BOTANIZING THE ASPHALT situates itself within the Deleuzian model and treats urban-landscape design as a form of activism that proposes an urban-ecology resulting from non-linear networks of urban processes—such as waterways, agronomy, human movement, safety, economics, and social dynamics. Emphasis is on creating conditions for these networks to activate, strengthen, sustain, and re-emerge as new possibilities for a continued and enriched urban experience. Deleuzian alliances enable interdependency among various life-forms and environment; transecting nature-culture divide; and encouraging adaptability. Here, social dynamics are assemblages of networked communities; and cities are assemblages of people, networks, and infrastructure. The title is adapted from Walter Benjamin’s “Botanizing on the Asphalt,” which invites us to consider the vitality of the city as a particularly fertile and diverse domain of natural life. In removing the “on” from Benjamin’s articulation; this project rejects the implicit binary between humans and ecology, rejects the implicit male-gaze over the expansive urbanscape, and proposes a framework that imagines the citizens of the Mullassery Canal precinct as active components of its urban ecology. Such a position helps the project prioritize its non-negotiables—identifying and reviving the broken ecological networks, and integrating them with social and economic agendas.

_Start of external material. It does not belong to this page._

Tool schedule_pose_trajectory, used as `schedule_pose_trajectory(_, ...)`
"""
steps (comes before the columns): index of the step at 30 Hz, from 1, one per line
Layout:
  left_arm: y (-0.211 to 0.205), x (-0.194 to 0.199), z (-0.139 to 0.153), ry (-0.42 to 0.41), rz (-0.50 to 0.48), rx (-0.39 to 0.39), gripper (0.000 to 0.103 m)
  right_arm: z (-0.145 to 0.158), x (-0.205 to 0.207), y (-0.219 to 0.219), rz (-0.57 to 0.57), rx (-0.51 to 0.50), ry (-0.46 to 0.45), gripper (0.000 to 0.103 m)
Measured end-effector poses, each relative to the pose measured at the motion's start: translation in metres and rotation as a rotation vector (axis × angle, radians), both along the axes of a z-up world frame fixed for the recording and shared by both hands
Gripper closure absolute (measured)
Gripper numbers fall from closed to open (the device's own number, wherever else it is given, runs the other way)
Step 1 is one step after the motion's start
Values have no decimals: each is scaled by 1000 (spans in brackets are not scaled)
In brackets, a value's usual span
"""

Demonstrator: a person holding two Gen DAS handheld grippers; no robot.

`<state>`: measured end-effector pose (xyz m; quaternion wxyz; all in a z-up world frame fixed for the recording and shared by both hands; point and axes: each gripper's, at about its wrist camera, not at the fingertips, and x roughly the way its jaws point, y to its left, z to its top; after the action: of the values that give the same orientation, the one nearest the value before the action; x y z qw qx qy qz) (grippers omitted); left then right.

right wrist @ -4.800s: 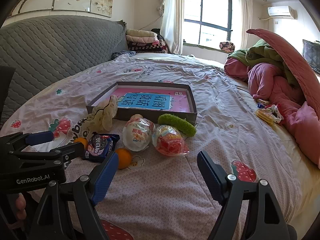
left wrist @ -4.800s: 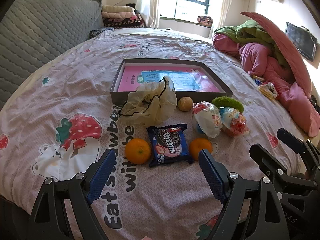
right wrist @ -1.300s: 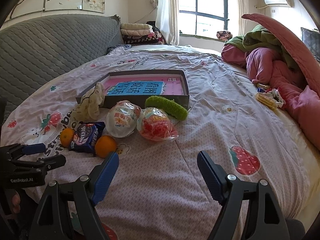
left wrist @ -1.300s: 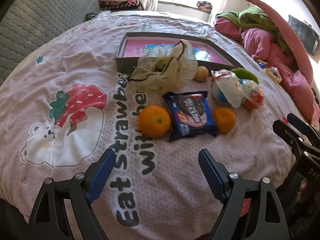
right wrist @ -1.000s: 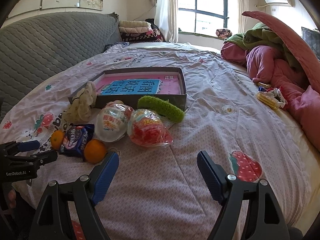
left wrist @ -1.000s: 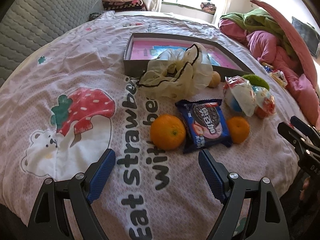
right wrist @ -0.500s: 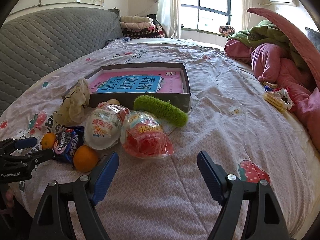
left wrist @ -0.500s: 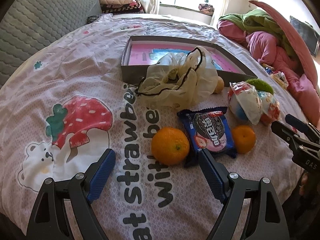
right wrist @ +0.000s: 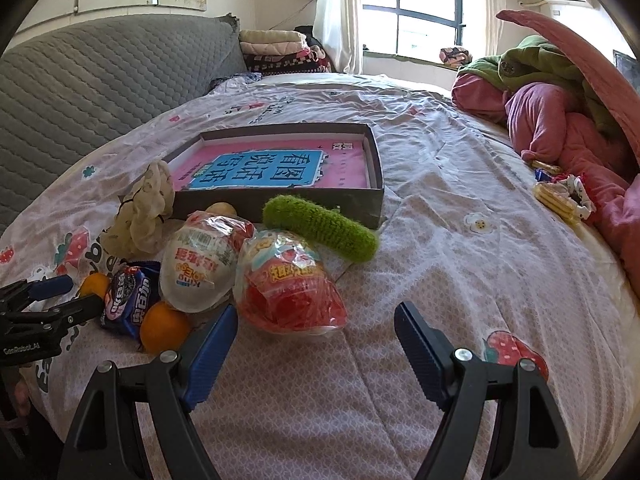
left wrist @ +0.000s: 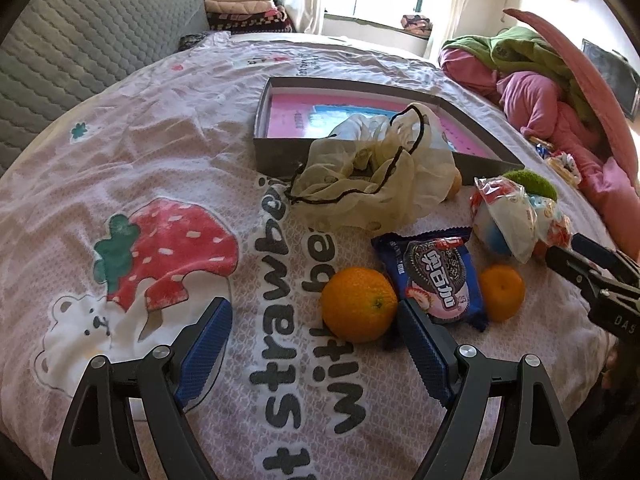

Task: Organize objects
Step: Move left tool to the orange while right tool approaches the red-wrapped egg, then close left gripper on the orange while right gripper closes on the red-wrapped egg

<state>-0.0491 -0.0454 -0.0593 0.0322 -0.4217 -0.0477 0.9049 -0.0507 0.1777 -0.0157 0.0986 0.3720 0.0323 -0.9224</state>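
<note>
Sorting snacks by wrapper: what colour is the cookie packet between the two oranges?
Dark blue cookie packet, pink at its near end; clearest in left wrist view.

**What the frames hide**

Lower right of the left wrist view: the cookie packet's near corner sits behind a blue finger pad. The cloth bag covers the grey box's front wall and most of a small brown fruit.

We see our left gripper, jaws wide apart, low over a strawberry-print bedsheet. Just ahead lie a large orange, a blue cookie packet and a smaller orange in a row. Behind them sit a cream drawstring bag and a shallow grey box.
</note>
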Motion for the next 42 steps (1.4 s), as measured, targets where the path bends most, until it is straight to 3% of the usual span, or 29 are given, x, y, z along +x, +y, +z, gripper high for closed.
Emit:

The project re-establishes HYDRO-HUMAN-PHYTO INTERDEPENDENCY. The intervention is infrastructure-centric motivated towards activating the canal and surrounding ecology to facilitate various networks of education, productive landscapes, livelihood, and mobility. The project operates at four scales: Large [master plan], Medium [neighborhood], Small [street, plot], and eXtraSmall [individual unit]; and offers five Infrastructure Botanization as interventions: Blue, Blue-Green, Social, Transit, and Light.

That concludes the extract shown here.